The lens is an average performer in my opinion. It is sharp wide open at wide angle at center but corners show a lot of blur. It also looses sharpness when zoomed in. Chromatic aberrations are clearly visible but they can be easily removed in post process.

The lens has a built-in ND filter usefull for long exposures.


LCD has a 3 inch diagonal and 922,000 dots. Image quality is very good, detailed and bright even in daylight. Viewing angles are excellent; the LCD can be seen from almost any angle. It has touch capability what is a great feature for focusing, browsing and zooming recorded photos. Multi-touch is supported. If you don’t like touch interface, it can be disabled.

There is no viewfinder or the option to attach one.
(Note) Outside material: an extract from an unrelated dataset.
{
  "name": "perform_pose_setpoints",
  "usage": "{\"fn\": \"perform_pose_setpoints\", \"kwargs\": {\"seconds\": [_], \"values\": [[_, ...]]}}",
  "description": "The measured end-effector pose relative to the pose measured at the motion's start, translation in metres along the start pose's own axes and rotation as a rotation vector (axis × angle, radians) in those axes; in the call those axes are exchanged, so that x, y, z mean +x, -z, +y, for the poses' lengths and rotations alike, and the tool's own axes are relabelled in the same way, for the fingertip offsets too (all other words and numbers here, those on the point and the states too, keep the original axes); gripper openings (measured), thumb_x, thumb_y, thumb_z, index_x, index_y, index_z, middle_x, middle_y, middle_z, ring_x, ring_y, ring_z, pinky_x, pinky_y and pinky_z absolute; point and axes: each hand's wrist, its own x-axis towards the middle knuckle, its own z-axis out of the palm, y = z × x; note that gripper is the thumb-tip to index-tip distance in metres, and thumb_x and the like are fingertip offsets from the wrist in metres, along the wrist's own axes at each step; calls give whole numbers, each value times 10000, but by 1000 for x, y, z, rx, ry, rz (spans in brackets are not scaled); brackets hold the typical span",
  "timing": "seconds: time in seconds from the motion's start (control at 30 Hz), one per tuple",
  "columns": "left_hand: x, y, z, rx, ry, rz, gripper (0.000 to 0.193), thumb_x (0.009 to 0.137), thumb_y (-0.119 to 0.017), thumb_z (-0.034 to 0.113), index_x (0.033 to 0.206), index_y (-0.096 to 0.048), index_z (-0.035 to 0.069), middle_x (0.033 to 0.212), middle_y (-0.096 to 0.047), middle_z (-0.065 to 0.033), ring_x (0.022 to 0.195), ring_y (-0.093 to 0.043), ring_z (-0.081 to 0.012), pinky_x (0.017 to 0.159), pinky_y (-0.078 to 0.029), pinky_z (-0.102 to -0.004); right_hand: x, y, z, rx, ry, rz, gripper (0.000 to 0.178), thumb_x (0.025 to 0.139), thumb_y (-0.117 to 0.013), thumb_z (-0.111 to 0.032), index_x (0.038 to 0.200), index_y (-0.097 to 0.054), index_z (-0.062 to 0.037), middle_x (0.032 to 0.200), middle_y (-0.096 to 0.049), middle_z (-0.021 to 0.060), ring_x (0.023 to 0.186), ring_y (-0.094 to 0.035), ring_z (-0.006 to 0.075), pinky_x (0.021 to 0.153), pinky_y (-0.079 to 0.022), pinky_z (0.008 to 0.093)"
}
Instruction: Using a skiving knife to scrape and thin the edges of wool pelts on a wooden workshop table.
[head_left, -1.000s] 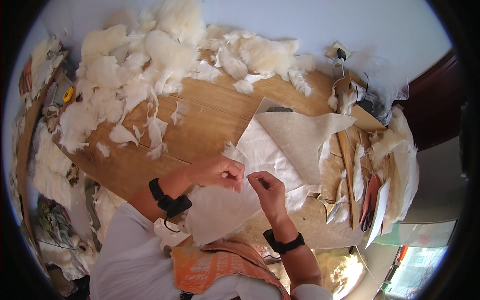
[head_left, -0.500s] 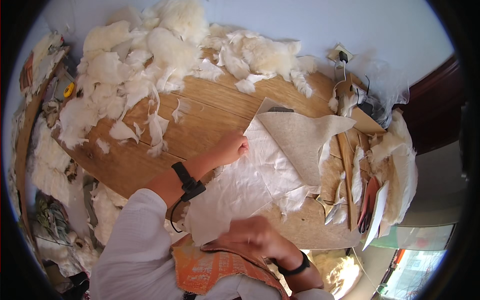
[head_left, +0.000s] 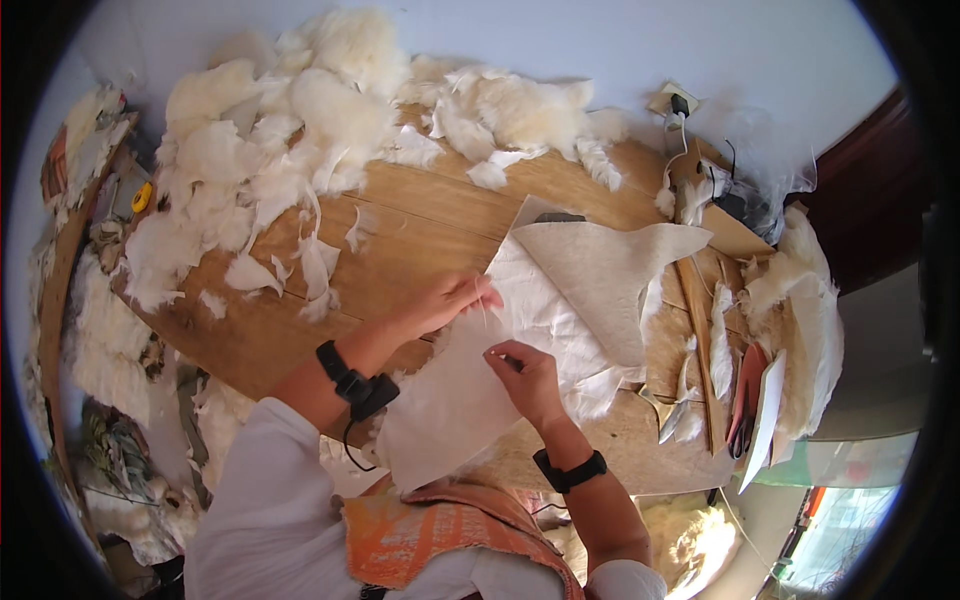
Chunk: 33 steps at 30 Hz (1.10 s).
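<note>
A large pale sheet of hide (head_left: 440,410), white on its upper side with fluffy edges, lies across the front of the wooden table. Over its far right part lies a grey-beige piece (head_left: 590,270) with a pointed corner. My left hand (head_left: 465,298) is closed above the hide's left edge, and a thin white thread (head_left: 483,310) hangs at its fingertips. Just right of it and nearer me, my right hand (head_left: 527,378) is closed in a pinch over the hide. What sits between its fingers is too small to make out.
White fleece scraps (head_left: 230,150) are heaped along the back left of the wooden table (head_left: 420,215). A wooden stick (head_left: 703,340), red-handled scissors (head_left: 745,400) and a white card (head_left: 765,415) lie at the right. A dark block (head_left: 560,217) peeks from beneath the grey-beige piece.
My right hand has risen from near my lap to beside the left hand, over the hide. My left hand has shifted only slightly, and the thread now shows at its fingers.
</note>
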Motion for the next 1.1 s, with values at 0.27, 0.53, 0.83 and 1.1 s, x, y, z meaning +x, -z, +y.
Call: {"fn": "perform_pose_setpoints", "kwargs": {"seconds": [0.27, 0.53, 0.83, 1.1], "values": [[32, 3, -41, 865, -298, 51, 93, 751, -683, 107, 774, -639, 28, 776, -615, -136, 762, -594, -305, 690, -465, -392, -30, 0, -51, -77, 313, -243, 124, 778, -703, -45, 900, -677, -44, 741, -627, 52, 598, -563, 161, 540, -445, 272], [29, 1, -35, 616, -368, 101, 76, 775, -672, 87, 746, -633, 29, 790, -621, -96, 729, -585, -259, 670, -468, -361, -51, 15, -114, 51, 599, -686, 217, 774, -657, 4, 984, -650, -53, 792, -587, 90, 692, -602, 267, 613, -479, 335], [-10, 6, 9, 29, -92, -181, 165, 924, -574, 182, 867, -655, 50, 788, -579, -15, 742, -570, -127, 683, -459, -267, 10, 5, -11, 45, -105, 55, 83, 831, -705, -100, 854, -694, -21, 646, -599, -24, 584, -463, 30, 534, -394, 211], [33, 8, -32, 796, -336, 5, 151, 751, -700, 162, 737, -639, 25, 732, -625, -130, 742, -604, -313, 676, -469, -415, -33, 0, -51, -96, 325, -185, 79, 784, -704, -31, 861, -689, -39, 681, -574, 68, 577, -537, 160, 531, -426, 266]]}}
Having in mind the size of the camera and target customers this cannot be taken as a draw-back.


Sensor used in S120 has 12 megapixels what is usual for Canon compact cameras in the last few years. It certainly helps to keep noise levels at reasonable levels and I don’t feel many users would benefit from higher resolution. 4:3 image ratio is native for this sensor, but you can select 16:9, 3:2, 1:1 and 4:5.

Image quality is reasonably good, but there are better performers today. For the price of S120 which is around $450 these days (May 2014) you can get an entry level mirrorless camera from Sony, Panasonic, Olympus or Samsung. Yes, these are all bigger cameras than S120, but they offer image sensors around 8 times in size and when combined even with kit lenses blow Canon S120 out of its socks in image quality. There is simply no comparison and most users will not mind having slightly bigger camera if it delivers higher image quality. Even Sony RX100 now retails for around $550 what is just slightly more expensive than S120 and still has larger sensor, better lens but is almost equal in size to S120.